Тем временем от дежурного по городу одновременно всем патрульным машинам, во все отделы и отделения милиции, дежурному по области, на вокзалы и во многие другие места было передано описание преступника и приказ о задержании; пришло подтверждение, что убийство совершил именно Повар: желая, видимо, избежать шума от падения тела, убийца, вонзив нож в спину Николая, поддержал другой рукой падающего и неслышно опустил его на землю. Отпечатки пальцев остались на запекшейся крови и были сличены с отпечатками, хранившимися в картотеке.

Направили телефонограммы во все таксомоторные, трамвайные, троллейбусные и автобусные парки — не запомнили ли случайно водители и кондукторы человека такой-то наружности (следовало подробное описание), который воспользовался каким-либо транспортом на Пушкинской площади, у Никитских ворот или в прилегающих районах.

Однако все эти меры вряд ли могли дать многое. В такой час — час театральных разъездов — в центре, когда тысячи людей спешат домой и садятся в троллейбусы, такси, автобусы, вряд ли кто-нибудь заметил, а тем более запомнил человека в общем-то ничем не примечательного, кроме высокого роста. Надо было такте учесть, что Повар был не «случайным», так сказать, преступником, не новичком. Он был опытный, хитрый, много раз сидевший за решеткой, и уж Повар-то хорошо знал, какие меры будут предприняты для его задержания.

Совершив свое преступление, он мог пройти большое расстояние пешком и только потом воспользоваться троллейбусом или такси, а возможно, и метро; мог сразу же с бульвара свернуть в один из переулков, например, к Бронной, или проходным двором выйти в Большой Гнездниковский, дойти до Малого Гнездниковского, а там снова нырнуть в проходной, чтобы сразу появиться у Моссовета.

Известно было лишь одно: Повар никогда не «работал» с сообщниками — волк среди волков, он не доверял даже своим. Владимир понимал: бродить ночью по Москве Повар не станет. Одно из двух: или он спрячется у кого-то, кто предоставит ему убежище, или постарается как можно быстрей выбраться из города.

Логинов считал, что Повар уже давно спит беззаботным сном у какой-нибудь своей знакомой или у одного из надежных дружков, живущих в Москве. Зачем ему уезжать куда-то ночью, рискуя быть пойманным на вокзале? Лучше отсидеться несколько дней, не выходя на улицу, а потом тихо исчезнуть.

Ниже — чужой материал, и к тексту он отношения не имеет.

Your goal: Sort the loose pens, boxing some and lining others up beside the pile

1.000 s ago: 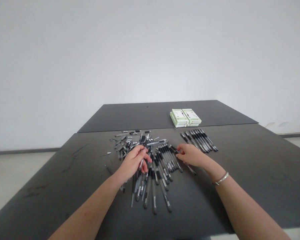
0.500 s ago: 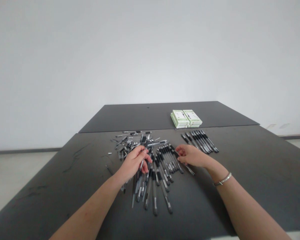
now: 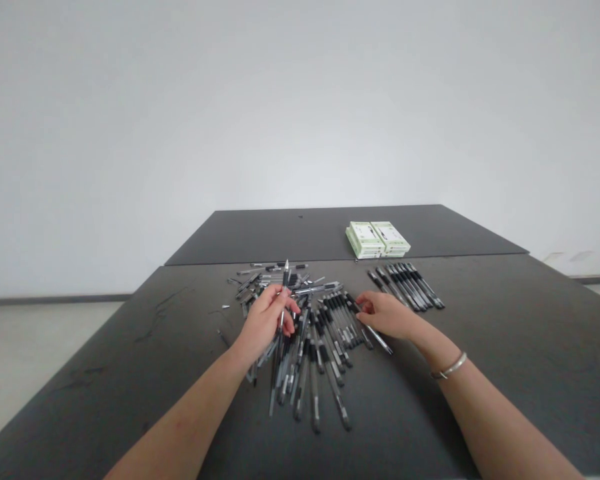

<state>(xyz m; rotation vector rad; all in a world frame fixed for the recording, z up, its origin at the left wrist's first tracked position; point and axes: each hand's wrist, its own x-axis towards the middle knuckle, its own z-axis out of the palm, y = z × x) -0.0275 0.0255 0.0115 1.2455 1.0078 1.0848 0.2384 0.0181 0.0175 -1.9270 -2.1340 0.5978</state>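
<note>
My left hand (image 3: 269, 316) is closed round a pen (image 3: 285, 275) whose silver tip points up and away, above a loose heap of pens and pen parts. My right hand (image 3: 384, 313) pinches another pen (image 3: 379, 339), which slants down to the right at the heap's right side. Between the hands, several pens with black grips (image 3: 336, 320) lie fanned out side by side. Longer pens (image 3: 314, 393) spread toward me below my left hand. Beyond my right hand lies a neat slanted row of pens (image 3: 409, 285).
Two stacks of green and white boxes (image 3: 378, 240) stand on the far part of the dark table (image 3: 485, 373). Small pen parts (image 3: 260, 277) lie scattered behind my left hand. A seam crosses the table in front of the boxes.
The pen in my left hand has turned more upright, with its tip shifted left. My right hand stays at the heap's right side with its pen. The whole view has shifted slightly.
</note>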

Лейтенант Русаков, старший приданной Владимиру группы, молодой светловолосый парень, придерживался другого мнения.

— Уверен, — горячо доказывал он, рубя воздух рукой в такт своим словам, — что прятаться в городе Коростылев не будет! Опасно это для него. В конце концов, рецидивисты на учете. Известно, кого из них можно заподозрить в связи с ним. Может быть устроена проверка документов, могут выдать свои — его не очень-то любят. Да он и вообще такой мужик, что никогда особенно ни с кем не сходился. «Старая гвардия» его далековато — он, слава богу, сколько отсидел-то последний раз! — а новых дружков, наверное, завести не успел. Да и времена не те: сколько теперь таких, как он? Раз-два и обчелся. Их не то что ночью, днем с фонарем не сыщешь. Ведь не случайно он не только прописался в области, но и живет там, а в Москве только «гастролирует». Иначе бы он все время здесь у кого-нибудь прятался. Это раз. Два: будь у него в Москве надежные сообщники, разве стал бы он заниматься карманными кражами? Одолжил бы денег и притаился, готовил настоящее дело. А то вынужден карманкой промышлять. Сколько риску на ерунде погореть! Если б он когда-то, пока свои настоящие художества не начал, не был мастером по части карманов, он бы в жизни этим не занялся. А так нужда заставила — другого выхода нет. Совершенно ясно, — закончил Русаков, — что он будет стремиться покинуть город.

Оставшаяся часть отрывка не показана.